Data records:
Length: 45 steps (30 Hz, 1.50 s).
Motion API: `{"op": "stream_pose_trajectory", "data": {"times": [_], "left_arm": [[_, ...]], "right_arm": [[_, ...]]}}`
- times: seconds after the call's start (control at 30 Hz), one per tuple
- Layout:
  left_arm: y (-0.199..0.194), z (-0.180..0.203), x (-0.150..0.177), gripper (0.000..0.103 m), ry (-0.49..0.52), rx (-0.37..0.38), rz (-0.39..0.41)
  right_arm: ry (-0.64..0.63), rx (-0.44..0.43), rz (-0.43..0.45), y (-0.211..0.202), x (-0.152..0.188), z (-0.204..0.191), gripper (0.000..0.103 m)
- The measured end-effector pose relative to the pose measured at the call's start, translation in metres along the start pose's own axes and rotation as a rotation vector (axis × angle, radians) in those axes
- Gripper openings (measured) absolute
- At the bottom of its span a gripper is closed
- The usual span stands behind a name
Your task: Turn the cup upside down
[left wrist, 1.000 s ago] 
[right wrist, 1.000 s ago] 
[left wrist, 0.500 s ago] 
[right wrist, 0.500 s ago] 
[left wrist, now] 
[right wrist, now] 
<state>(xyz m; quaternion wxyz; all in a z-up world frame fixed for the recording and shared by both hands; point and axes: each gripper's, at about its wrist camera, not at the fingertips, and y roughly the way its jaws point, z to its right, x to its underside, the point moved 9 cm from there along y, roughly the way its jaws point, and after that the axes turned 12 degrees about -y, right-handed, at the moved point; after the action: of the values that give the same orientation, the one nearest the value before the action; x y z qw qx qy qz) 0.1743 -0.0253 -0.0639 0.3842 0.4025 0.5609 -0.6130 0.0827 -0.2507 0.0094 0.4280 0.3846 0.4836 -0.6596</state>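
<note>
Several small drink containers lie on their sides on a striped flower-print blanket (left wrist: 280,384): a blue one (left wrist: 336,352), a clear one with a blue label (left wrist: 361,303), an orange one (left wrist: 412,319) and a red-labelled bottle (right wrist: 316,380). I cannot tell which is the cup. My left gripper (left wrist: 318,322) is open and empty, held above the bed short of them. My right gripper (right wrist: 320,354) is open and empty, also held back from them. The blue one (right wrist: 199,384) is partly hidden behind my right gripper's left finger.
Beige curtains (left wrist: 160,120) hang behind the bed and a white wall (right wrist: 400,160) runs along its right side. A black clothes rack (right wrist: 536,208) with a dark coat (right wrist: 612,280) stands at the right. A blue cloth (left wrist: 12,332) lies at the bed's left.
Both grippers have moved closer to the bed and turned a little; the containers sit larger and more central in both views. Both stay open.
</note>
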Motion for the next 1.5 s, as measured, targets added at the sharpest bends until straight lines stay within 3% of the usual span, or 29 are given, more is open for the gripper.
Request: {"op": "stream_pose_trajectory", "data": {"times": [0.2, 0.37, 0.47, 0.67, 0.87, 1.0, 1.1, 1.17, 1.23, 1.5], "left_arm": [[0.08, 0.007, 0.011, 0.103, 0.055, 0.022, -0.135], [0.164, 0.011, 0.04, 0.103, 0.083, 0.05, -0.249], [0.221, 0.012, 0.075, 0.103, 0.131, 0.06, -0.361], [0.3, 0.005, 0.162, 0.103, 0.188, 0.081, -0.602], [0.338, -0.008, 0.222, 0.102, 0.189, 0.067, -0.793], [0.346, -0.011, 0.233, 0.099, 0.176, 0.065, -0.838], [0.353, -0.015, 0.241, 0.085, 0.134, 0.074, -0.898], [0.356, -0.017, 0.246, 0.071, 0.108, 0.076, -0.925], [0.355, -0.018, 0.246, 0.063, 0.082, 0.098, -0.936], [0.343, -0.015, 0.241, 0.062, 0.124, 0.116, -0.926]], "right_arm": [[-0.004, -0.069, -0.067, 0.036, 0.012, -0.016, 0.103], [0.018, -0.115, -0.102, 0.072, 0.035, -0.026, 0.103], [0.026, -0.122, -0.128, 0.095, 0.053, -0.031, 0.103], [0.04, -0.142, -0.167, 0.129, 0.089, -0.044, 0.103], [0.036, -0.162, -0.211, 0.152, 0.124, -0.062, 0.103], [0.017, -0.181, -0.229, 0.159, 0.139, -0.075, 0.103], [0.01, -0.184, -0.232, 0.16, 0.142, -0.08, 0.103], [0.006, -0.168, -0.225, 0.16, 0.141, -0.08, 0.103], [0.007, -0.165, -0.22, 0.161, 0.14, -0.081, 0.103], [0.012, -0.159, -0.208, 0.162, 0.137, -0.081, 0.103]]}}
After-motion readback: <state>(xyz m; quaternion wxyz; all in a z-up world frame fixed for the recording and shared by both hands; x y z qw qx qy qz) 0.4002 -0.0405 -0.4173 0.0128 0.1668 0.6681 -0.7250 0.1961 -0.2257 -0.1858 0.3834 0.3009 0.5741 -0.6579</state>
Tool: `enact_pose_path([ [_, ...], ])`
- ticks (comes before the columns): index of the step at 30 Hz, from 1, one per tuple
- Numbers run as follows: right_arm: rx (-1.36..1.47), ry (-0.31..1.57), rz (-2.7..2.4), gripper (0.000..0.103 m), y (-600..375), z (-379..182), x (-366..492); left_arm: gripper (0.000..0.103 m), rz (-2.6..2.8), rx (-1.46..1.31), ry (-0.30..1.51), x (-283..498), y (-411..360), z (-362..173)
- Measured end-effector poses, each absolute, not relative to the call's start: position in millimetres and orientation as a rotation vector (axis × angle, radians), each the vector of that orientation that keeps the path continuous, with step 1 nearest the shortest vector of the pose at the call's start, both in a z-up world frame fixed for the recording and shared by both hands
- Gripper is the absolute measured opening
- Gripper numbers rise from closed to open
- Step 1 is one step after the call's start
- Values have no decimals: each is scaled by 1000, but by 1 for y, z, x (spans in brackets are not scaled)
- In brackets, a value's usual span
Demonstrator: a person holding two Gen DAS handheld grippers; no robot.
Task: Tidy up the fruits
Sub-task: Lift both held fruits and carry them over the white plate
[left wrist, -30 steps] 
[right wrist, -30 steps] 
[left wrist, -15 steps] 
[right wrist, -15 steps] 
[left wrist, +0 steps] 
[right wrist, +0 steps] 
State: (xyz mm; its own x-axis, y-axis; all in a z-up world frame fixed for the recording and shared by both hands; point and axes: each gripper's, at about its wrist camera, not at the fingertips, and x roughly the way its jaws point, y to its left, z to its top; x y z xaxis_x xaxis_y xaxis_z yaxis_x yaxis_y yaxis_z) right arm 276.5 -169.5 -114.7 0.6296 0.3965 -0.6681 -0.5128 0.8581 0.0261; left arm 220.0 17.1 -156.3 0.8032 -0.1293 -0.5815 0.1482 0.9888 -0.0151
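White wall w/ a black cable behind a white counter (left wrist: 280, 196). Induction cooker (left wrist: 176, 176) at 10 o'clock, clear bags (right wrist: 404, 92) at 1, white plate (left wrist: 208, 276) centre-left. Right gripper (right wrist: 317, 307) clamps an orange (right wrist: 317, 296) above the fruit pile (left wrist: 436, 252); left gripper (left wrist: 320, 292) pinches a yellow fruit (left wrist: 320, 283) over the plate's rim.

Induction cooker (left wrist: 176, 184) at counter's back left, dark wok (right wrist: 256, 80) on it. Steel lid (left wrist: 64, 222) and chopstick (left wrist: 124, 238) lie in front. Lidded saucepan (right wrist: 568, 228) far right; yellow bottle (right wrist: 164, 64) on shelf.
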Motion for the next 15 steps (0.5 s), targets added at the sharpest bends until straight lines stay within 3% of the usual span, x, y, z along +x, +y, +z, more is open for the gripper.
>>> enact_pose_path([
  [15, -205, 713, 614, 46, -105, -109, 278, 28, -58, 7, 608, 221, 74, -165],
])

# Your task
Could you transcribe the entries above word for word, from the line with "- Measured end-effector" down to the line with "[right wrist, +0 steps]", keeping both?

# Result for this exercise
- Measured end-effector poses, each absolute, not relative to the call's start: position in millimetres and orientation as a rotation vector (axis × angle, radians), each the vector of that orientation that keeps the path continuous, with step 1 nearest the shortest vector of the pose at the call's start, both in a z-up world frame fixed for the recording and shared by both hands
- Gripper is the absolute measured opening
- Gripper numbers rise from closed to open
- Step 1 is one step after the call's start
- Values have no decimals: each is scaled by 1000, but by 1 for y, z, x (spans in brackets are not scaled)
- In brackets, a value's usual span
Demonstrator: a person holding two Gen DAS handheld grippers; no robot.
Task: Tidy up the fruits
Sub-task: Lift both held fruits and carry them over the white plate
[left wrist, -30 steps] 
[right wrist, -30 steps] 
[left wrist, -15 steps] 
[right wrist, -15 steps] 
[left wrist, +0 steps] 
[right wrist, +0 steps] 

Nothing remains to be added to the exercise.